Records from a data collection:
* * * *

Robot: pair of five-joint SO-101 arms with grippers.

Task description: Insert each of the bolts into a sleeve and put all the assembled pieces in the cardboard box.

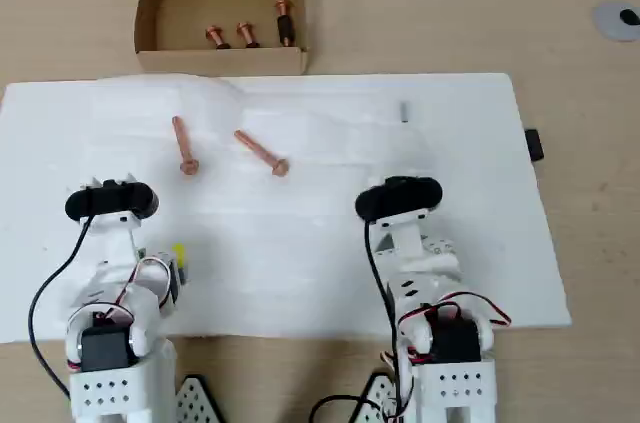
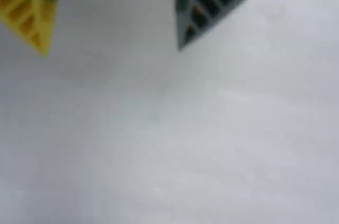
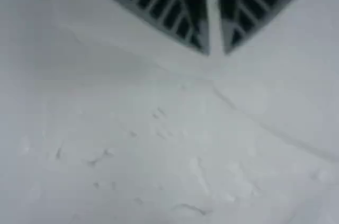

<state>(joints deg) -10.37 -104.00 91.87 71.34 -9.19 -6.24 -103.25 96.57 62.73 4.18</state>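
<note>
Two copper bolts lie loose on the white sheet [image 1: 300, 273]. The left bolt [image 1: 185, 146] lies just far and right of the left arm, its long axis running near-to-far with the head at the near end. The right bolt [image 1: 262, 153] lies slantwise between the arms, head near-right. The left gripper [image 2: 111, 49] is released, jaws wide apart above bare sheet, and it looks the better placed for the left bolt. The right gripper [image 3: 216, 53] is clenched on nothing. A small grey piece [image 1: 405, 113], possibly a sleeve, lies far of the right arm. A black piece [image 1: 534, 145] lies on the surface [image 1: 590, 93] at the sheet's right edge. The cardboard box [image 1: 150, 3], far left, holds three pieces [image 1: 246, 35].
</note>
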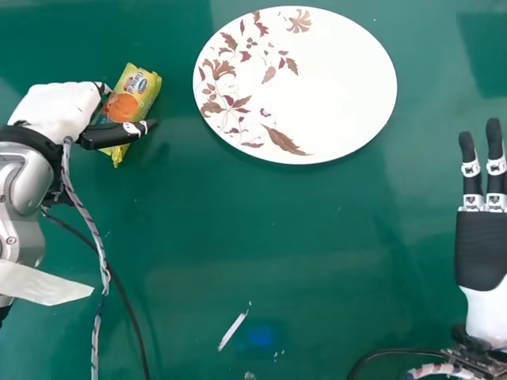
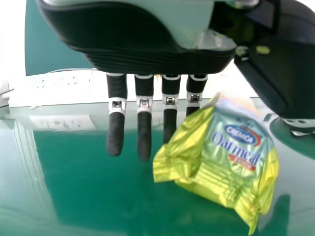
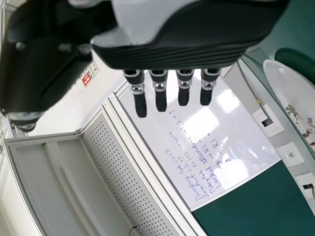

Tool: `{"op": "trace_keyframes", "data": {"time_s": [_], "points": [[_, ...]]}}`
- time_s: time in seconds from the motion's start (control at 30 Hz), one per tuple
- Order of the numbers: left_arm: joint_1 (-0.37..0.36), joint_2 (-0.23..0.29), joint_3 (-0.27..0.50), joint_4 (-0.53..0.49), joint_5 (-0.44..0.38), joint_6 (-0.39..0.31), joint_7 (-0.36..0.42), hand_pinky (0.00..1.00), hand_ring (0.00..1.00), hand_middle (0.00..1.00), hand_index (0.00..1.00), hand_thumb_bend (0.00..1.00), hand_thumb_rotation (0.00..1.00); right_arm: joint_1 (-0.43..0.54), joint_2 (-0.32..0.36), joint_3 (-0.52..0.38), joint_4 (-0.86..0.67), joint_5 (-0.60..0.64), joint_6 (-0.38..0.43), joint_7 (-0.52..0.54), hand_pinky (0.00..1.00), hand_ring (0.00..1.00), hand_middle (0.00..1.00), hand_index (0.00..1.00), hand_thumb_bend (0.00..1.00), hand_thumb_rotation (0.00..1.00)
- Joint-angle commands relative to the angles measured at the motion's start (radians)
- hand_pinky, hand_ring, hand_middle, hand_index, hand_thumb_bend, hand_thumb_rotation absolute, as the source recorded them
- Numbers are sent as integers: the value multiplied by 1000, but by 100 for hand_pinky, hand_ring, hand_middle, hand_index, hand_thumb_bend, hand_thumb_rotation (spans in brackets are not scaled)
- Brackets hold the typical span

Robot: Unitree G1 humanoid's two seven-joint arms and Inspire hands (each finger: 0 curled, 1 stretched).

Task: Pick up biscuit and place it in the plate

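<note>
"Right hand (image 1: 482, 245) nearest," I said, "at the right side of the head view, its straight fingers slightly apart."

"And on the near part of the green table (image 1: 285, 229)?"

"One slim white scrap (image 1: 232, 332) lay aslant, tiny crumbs close by. Farther out on the left came my left hand (image 1: 59, 109), a braided cable (image 1: 85, 206) trailing from its wrist."

"Was it pinching anything?"

"Those fingers were straight and a little spread, my thumb stretched out opposite. The biscuit packet (image 1: 133, 95) was between thumb and fingers, but I couldn't tell whether they pressed on it. Seen from my head, the thumb crossed over its nearer end."

"So the biscuit wasn't on the plate?"

"No, it was left of it, well apart, slanting in its yellow-green wrapper. The plate (image 1: 341, 87) sat on the far part of the table, round and white, brown and dark red leaves and flowers mostly on its left half."

"Beyond that?"

"My right wrist view took in a whiteboard (image 3: 246, 142) with blue handwriting, beside a perforated panel (image 3: 125, 174)."
</note>
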Motion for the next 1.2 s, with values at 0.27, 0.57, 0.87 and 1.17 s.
{"op": "trace_keyframes", "data": {"time_s": [0.27, 0.57, 0.87, 1.17], "points": [[27, -6, -41, 35, 9, 0, -71, 12, 17, 28, 50, 58, 20, -43, 58, -25, 32, 22, -69, 10, 82, 97, 90, 86, 100, 36], [25, 8, -40, 26, 12, -5, -99, 4, 5, 14, 47, 49, 13, -66, 79, -13, 40, -5, -141, -39, 83, 96, 90, 85, 100, 38], [25, 20, -38, 10, 9, -10, -121, 5, 7, 16, 47, 49, 13, -56, 62, -1, 29, 8, -150, -28, 83, 95, 90, 85, 99, 41], [36, -9, -18, -61, 36, 29, -97, 20, 19, 28, 48, 51, 13, -339, -21, -166, 601, 101, -201, 223, 80, 90, 86, 84, 95, 43]]}}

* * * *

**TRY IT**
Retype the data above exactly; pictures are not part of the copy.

**EXPECTED ANSWER**
Robot: pair of five-joint SO-101 arms with grippers.

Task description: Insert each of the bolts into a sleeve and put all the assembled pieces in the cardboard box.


<state>(joints deg) -10.37 -104.00 91.87 71.34 -9.19 -6.24 -103.25 96.57 62.73 4.18</state>
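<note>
Two copper bolts lie loose on the white sheet [image 1: 300, 273]. The left bolt [image 1: 185, 146] lies just far and right of the left arm, its long axis running near-to-far with the head at the near end. The right bolt [image 1: 262, 153] lies slantwise between the arms, head near-right. The left gripper [image 2: 111, 49] is released, jaws wide apart above bare sheet, and it looks the better placed for the left bolt. The right gripper [image 3: 216, 53] is clenched on nothing. A small grey piece [image 1: 405, 113], possibly a sleeve, lies far of the right arm. A black piece [image 1: 534, 145] lies on the surface [image 1: 590, 93] at the sheet's right edge. The cardboard box [image 1: 150, 3], far left, holds three pieces [image 1: 246, 35].
</note>
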
Tool: `{"op": "trace_keyframes", "data": {"time_s": [_], "points": [[_, ...]]}}`
- time_s: time in seconds from the motion's start (control at 30 Hz), one per tuple
- Order of the numbers: left_arm: joint_1 (-0.37..0.36), joint_2 (-0.23..0.29), joint_3 (-0.27..0.50), joint_4 (-0.53..0.49), joint_5 (-0.44..0.38), joint_6 (-0.39..0.31), joint_7 (-0.36..0.42), hand_pinky (0.00..1.00), hand_ring (0.00..1.00), hand_middle (0.00..1.00), hand_index (0.00..1.00), hand_thumb_bend (0.00..1.00), hand_thumb_rotation (0.00..1.00); right_arm: joint_1 (-0.43..0.54), joint_2 (-0.32..0.36), joint_3 (-0.52..0.38), joint_4 (-0.86..0.67), joint_5 (-0.60..0.64), joint_6 (-0.38..0.43), joint_7 (-0.52..0.54), hand_pinky (0.00..1.00), hand_ring (0.00..1.00), hand_middle (0.00..1.00), hand_index (0.00..1.00), hand_thumb_bend (0.00..1.00), hand_thumb_rotation (0.00..1.00)
- Joint-angle commands relative to the angles measured at the motion's start (radians)
- hand_pinky, hand_ring, hand_middle, hand_index, hand_thumb_bend, hand_thumb_rotation absolute, as the source recorded them
- Numbers are sent as integers: the value multiplied by 1000, but by 100 for hand_pinky, hand_ring, hand_middle, hand_index, hand_thumb_bend, hand_thumb_rotation (spans in brackets are not scaled)
- Brackets hold the typical span

Robot: Unitree G1 humanoid's two seven-joint arms and Inspire hands (each finger: 0 curled, 1 stretched).

Task: Pick up biscuit and place it in the plate

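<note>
"Right hand (image 1: 482, 245) nearest," I said, "at the right side of the head view, its straight fingers slightly apart."

"And on the near part of the green table (image 1: 285, 229)?"

"One slim white scrap (image 1: 232, 332) lay aslant, tiny crumbs close by. Farther out on the left came my left hand (image 1: 59, 109), a braided cable (image 1: 85, 206) trailing from its wrist."

"Was it pinching anything?"

"Those fingers were straight and a little spread, my thumb stretched out opposite. The biscuit packet (image 1: 133, 95) was between thumb and fingers, but I couldn't tell whether they pressed on it. Seen from my head, the thumb crossed over its nearer end."

"So the biscuit wasn't on the plate?"

"No, it was left of it, well apart, slanting in its yellow-green wrapper. The plate (image 1: 341, 87) sat on the far part of the table, round and white, brown and dark red leaves and flowers mostly on its left half."

"Beyond that?"

"My right wrist view took in a whiteboard (image 3: 246, 142) with blue handwriting, beside a perforated panel (image 3: 125, 174)."
</note>
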Motion for the next 1.2 s, with values at 0.27, 0.57, 0.87 and 1.17 s.
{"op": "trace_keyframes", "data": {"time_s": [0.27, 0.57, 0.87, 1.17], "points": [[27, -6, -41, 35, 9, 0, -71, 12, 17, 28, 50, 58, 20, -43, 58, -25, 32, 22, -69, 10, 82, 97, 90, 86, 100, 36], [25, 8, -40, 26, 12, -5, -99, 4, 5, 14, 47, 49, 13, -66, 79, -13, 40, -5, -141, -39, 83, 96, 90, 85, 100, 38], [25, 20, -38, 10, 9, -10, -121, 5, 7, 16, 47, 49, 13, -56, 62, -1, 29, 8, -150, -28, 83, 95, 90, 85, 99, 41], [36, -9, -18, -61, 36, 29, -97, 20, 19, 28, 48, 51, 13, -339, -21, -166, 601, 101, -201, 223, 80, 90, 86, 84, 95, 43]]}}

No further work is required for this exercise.